Un sarcophage romain, actuellement conservé à Munich, répartit en trois scènes juxtaposées les principaux épisodes de l'enfance de Bacchus ; au centre, il est lavé par les nymphes de Nysa ; à gauche, monté sur un bélier, il joue au milieu des Satyres et des Ménades ; à droite enfin, debout sur les genoux d'un Satyre et s'appuyant à un cep de vigne, il revoit les leçons de Silène. C'est là en effet le précepteur que lui attribuent d'ordinaire les écrivains et les monuments de l'art [Silenus]. Une belle statue du Louvre montre Bacchus enfant aux bras de Silène : comme l'a remarqué Welcker, c'est la reproduction de l'oeuvre d'un maître inconnu que l'on admirait à Rome, dans le Portique d'Octavie. Sur les monnaies de Zacynthe, ce n'est plus Silène, mais Pan qui porte le jeune dieu dans ses bras et semble avoir le soin de son éducation ; ceci est d'accord avec la tradition locale de Patrae, indiquée par Pausanias. En Eubée et en Cyrénaïque, c'est d'Aristée qu'on faisait le précepteur de Dionysos ; on l'admettait aussi à Syracuse.

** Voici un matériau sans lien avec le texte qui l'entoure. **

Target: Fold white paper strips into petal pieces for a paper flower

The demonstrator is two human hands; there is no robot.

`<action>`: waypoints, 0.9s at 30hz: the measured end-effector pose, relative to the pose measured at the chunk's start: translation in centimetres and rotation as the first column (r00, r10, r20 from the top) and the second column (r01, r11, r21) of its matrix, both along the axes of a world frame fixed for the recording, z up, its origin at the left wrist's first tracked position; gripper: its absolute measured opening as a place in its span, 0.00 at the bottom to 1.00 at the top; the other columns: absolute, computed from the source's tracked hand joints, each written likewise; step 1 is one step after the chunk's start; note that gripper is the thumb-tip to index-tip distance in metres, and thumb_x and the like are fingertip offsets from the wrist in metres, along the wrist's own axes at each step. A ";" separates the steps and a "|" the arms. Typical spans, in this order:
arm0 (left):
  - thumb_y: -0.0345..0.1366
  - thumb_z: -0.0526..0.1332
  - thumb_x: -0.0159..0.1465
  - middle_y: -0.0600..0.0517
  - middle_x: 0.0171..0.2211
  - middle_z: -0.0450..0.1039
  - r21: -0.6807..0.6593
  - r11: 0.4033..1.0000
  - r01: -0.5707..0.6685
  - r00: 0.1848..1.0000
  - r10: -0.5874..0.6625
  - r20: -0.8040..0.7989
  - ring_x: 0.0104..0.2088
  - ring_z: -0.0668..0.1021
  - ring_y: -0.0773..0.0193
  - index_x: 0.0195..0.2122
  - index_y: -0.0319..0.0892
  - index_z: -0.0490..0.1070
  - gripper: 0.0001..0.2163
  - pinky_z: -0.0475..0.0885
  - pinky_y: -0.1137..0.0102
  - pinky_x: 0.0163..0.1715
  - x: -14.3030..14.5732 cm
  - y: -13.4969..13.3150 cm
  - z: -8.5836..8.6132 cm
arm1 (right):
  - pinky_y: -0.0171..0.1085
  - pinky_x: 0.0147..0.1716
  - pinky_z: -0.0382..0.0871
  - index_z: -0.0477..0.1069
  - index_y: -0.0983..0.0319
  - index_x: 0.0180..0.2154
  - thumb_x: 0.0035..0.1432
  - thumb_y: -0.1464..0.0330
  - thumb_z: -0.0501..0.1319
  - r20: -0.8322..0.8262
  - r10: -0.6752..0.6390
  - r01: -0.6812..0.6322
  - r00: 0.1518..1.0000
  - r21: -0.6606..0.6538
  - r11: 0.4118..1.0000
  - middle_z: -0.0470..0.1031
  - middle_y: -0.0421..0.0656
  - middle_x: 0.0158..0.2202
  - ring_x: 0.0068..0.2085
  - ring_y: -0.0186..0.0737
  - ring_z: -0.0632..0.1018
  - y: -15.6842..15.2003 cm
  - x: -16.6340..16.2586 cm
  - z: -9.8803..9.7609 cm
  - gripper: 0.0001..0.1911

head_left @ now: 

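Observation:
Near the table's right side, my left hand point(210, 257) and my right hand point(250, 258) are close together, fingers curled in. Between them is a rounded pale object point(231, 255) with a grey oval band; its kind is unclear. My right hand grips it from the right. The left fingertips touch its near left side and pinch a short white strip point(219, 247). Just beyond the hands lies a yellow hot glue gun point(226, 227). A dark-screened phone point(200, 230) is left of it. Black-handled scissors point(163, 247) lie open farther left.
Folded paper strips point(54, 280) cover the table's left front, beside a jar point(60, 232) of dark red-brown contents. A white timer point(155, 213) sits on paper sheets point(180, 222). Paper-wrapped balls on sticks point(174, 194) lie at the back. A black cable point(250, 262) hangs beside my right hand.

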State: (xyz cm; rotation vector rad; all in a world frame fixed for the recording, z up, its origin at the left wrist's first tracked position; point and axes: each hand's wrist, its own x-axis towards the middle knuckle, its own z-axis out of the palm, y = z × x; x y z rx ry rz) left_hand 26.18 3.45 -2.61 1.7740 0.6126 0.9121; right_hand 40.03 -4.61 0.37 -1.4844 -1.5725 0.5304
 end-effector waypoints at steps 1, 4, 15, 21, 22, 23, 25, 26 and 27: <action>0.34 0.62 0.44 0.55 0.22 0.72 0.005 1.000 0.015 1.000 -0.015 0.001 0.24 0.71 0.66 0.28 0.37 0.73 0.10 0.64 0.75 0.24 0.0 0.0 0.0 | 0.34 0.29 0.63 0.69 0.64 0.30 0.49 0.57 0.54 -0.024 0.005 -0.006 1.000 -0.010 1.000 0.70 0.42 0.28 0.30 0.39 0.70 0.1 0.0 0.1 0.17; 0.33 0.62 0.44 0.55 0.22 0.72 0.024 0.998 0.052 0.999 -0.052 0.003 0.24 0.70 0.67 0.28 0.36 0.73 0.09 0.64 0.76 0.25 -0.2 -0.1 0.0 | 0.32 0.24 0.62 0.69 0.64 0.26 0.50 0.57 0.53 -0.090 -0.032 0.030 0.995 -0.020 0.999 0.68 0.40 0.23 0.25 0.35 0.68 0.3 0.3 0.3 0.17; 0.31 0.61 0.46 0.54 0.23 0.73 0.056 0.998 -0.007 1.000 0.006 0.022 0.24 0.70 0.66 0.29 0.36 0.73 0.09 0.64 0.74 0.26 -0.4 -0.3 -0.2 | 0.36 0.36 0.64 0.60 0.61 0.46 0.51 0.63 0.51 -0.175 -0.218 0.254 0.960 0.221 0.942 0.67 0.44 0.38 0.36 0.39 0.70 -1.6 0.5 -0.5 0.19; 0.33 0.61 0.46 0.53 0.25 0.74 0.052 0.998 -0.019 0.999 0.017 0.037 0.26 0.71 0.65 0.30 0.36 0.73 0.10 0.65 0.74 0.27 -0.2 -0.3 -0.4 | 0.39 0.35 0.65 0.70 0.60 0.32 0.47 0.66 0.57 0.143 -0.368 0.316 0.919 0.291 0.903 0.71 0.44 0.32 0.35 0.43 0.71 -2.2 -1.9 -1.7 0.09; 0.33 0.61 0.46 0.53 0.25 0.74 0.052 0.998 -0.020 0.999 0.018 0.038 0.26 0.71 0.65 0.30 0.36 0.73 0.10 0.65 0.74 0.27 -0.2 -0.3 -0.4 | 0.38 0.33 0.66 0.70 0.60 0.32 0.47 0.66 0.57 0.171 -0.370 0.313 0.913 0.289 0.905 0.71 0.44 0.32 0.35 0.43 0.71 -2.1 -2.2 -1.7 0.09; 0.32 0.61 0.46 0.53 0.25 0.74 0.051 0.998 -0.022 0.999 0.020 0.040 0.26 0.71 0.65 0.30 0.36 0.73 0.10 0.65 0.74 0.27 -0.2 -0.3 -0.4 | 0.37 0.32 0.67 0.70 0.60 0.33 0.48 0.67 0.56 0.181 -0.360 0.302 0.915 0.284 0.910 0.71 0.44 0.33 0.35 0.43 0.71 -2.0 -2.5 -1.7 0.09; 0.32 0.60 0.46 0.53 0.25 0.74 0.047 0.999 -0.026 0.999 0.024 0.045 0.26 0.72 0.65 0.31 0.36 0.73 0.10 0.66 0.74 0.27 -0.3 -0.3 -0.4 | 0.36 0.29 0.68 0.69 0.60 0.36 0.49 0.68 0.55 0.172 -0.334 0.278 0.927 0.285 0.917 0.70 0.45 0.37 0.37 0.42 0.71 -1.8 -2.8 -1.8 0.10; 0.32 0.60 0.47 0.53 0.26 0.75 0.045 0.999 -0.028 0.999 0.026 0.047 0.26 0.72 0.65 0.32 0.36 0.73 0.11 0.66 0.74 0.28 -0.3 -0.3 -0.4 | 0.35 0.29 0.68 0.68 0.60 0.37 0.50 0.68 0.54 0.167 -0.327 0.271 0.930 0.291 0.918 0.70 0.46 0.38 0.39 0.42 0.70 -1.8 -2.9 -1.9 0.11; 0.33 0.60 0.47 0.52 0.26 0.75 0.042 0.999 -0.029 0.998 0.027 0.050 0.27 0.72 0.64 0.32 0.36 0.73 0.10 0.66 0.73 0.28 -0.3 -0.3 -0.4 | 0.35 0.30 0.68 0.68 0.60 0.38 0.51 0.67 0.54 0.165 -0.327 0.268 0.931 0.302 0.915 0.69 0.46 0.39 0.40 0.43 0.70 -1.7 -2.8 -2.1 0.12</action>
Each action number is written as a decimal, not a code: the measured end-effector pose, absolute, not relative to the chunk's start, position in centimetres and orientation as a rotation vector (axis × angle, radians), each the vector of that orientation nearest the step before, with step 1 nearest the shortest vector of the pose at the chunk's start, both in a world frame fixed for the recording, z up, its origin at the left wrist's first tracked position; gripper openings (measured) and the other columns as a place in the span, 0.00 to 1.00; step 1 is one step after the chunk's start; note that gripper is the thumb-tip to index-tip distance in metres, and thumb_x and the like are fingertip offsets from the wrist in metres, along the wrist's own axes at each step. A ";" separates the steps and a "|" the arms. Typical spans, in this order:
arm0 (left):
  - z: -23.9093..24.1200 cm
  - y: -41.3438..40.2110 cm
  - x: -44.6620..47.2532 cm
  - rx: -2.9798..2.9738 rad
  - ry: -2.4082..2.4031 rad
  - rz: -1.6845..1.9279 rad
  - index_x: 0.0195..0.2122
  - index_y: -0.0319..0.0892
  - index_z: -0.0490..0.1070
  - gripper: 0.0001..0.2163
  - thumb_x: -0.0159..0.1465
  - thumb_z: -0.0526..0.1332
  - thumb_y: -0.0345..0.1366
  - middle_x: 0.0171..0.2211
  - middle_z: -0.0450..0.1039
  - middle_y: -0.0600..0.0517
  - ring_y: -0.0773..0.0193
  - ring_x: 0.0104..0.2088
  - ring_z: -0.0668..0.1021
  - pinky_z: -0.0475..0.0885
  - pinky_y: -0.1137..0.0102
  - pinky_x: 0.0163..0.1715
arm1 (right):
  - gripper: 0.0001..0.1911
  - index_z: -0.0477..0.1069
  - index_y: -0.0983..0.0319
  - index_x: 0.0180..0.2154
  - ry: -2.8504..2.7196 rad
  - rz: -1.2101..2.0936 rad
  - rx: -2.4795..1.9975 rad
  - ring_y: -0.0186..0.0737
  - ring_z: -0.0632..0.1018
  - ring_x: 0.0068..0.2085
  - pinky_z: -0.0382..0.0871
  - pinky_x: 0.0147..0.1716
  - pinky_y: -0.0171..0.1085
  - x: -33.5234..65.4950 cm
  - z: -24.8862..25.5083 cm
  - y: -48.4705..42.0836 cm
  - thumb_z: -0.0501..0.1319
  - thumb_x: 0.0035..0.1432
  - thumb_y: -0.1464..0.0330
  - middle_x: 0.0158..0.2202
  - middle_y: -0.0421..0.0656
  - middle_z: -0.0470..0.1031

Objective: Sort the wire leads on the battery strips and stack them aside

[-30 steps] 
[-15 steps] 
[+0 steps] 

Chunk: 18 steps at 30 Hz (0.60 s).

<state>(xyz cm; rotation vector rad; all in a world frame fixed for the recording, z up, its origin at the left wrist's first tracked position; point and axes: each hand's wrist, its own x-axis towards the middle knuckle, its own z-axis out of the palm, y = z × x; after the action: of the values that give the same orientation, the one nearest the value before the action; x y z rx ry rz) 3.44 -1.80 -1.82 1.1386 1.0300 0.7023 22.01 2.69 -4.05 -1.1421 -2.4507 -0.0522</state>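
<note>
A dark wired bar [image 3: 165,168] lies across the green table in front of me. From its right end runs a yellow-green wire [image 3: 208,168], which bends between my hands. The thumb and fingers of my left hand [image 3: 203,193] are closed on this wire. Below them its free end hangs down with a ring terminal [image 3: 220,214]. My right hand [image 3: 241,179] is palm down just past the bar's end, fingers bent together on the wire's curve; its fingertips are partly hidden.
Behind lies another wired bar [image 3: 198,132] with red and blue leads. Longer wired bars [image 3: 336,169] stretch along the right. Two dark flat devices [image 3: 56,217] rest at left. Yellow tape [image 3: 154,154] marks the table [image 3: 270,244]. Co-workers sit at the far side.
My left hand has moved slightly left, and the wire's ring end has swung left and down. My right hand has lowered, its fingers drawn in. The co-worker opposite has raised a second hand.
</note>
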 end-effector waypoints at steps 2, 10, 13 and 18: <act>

L'enfance et l'éducation de Dionysos ont d'ailleurs fourni à l'art grec et romain une mine de sujets presque inépuisable. Tantôt on représente l'enfant porté dans le van mystique par un Satyre et une Ménade dansants pour la cérémonie de l'Amphidromia, que l'on pratiquait pour tous les nouveau-nés. On racontait, en effet, que le dieu avait eu pour berceau un van, liknon, d'où son surnom de Liknitês, «celui au van». Ailleurs Dionysos enfant est assis dans la grotte symbolique de Nysa ; ou bien, accroupi à terre, il tient une grappe de raisin, ou bien encore il est posé sur les pampres qui sortent d'une grande corne d'abondance.

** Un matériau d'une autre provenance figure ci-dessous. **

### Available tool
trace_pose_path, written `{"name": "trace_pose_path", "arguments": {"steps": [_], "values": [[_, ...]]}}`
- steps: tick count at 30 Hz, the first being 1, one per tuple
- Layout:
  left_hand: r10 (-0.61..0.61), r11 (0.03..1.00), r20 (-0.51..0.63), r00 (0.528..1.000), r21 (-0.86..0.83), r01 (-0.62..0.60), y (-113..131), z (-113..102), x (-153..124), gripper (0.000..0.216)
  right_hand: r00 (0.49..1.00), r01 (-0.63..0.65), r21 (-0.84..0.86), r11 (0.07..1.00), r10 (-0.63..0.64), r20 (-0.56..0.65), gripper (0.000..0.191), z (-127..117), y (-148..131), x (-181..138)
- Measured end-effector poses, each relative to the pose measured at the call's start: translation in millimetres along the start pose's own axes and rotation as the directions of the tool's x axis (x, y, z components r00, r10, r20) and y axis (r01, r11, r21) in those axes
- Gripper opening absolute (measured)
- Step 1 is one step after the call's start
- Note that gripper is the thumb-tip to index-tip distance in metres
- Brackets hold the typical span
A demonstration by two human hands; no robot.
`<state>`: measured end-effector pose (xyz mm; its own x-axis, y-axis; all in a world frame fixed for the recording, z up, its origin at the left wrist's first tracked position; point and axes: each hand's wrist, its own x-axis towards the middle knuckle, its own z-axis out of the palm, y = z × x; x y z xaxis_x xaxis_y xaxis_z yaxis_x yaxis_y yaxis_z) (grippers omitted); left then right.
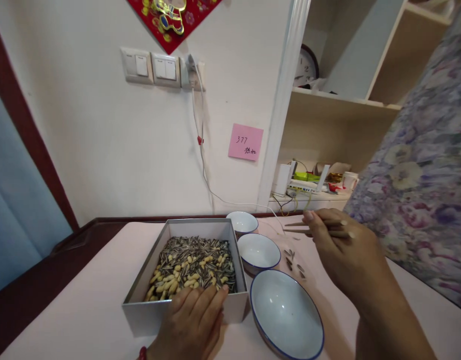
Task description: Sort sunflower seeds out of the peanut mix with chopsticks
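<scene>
A grey square box [144, 312] on the pale tabletop holds sunflower seeds mixed with peanuts [193, 265]. My left hand [191, 322] rests on the box's near rim, fingers together and curled over the edge, gripping it. My right hand [345, 255] is raised to the right of the bowls and is closed around a pair of wooden chopsticks [300, 227], whose tips point left. Three empty white bowls with blue rims line up beside the box: a small one [242, 221] at the back, a middle one [258, 251], and the largest [286, 316] nearest me.
A few loose sunflower seeds [295, 262] lie on the table [84, 305] between the bowls and my right hand. A white cable [230, 202] runs down from the wall socket to the table's back edge. A floral-patterned cloth [421, 175] fills the right side. Shelves with clutter stand behind.
</scene>
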<state>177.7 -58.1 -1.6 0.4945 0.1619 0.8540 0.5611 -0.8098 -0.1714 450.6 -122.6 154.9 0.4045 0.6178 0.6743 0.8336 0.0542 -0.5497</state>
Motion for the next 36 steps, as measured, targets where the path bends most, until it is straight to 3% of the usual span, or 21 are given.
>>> {"name": "trace_pose_path", "arguments": {"steps": [3, 5, 8, 11, 18, 26, 32, 36], "values": [[-0.002, 1.0, 0.007, 1.0, 0.009, 0.001, 0, 0, -1, 0.03, 0.998, 0.03, 0.209, 0.977, -0.043, 0.056, 0.042, 6, -14, -10], [0.0, 1.0, 0.015, 1.0, 0.016, 0.0, 0, 0, -1, 0.03, 0.98, 0.042, 0.381, 0.924, -0.112, 0.164, 0.04, 15, -26, -17], [0.009, 1.0, 0.027, 1.0, 0.026, -0.01, 1, -2, -2, 0.03, 0.898, -0.003, 0.5, 0.866, -0.218, 0.383, 0.042, 35, -39, -26], [0.013, 1.0, 0.029, 0.999, 0.021, -0.013, 1, -3, -2, 0.03, 0.837, -0.049, 0.51, 0.859, -0.244, 0.491, 0.045, 56, -45, -31], [0.012, 0.999, 0.029, 1.0, 0.031, -0.013, 1, -4, -2, 0.031, 0.842, -0.041, 0.46, 0.887, -0.217, 0.494, 0.042, 86, -41, -37], [0.0, 1.0, 0.016, 1.0, 0.024, -0.001, 3, -4, 0, 0.03, 0.862, -0.033, 0.452, 0.891, -0.204, 0.464, 0.045, 93, -39, -37], [0.001, 1.0, 0.02, 1.0, 0.019, -0.002, 2, -3, -1, 0.03, 0.874, -0.036, 0.485, 0.874, -0.208, 0.439, 0.046, 69, -39, -33], [0.007, 1.0, 0.014, 1.0, 0.024, -0.007, 1, -3, -1, 0.031, 0.946, 0.026, 0.438, 0.898, -0.164, 0.278, 0.042, 29, -32, -21]]}}
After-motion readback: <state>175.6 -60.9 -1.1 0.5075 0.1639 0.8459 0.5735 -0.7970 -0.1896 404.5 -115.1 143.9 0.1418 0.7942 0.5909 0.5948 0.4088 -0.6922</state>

Les statues de Dionysos dans son enfance ne sont pas précisément rares. Les bas-reliefs qui retracent son éducation et ses jeux sont multipliés. Accompagné de Silène, de Satyres et de Ménades, il chevauche gaiement une chèvre ou une panthère. Sur une pierre gravée, la scène se passe à Dodone, localité nettement caractérisée par le chêne prophétique, la chapelle voisine et la source ; deux Hyades conduisent un lion sur lequel est monté le petit Dionysos ; Dioné, comme mère du dieu, surveille la scène et tient le van sur ses genoux. Sur une autre, Pan, jouant de la double flûte, apprend à danser à l'enfant divin. Je ne cite que quelques-uns des types de représentations les plus caractéristiques.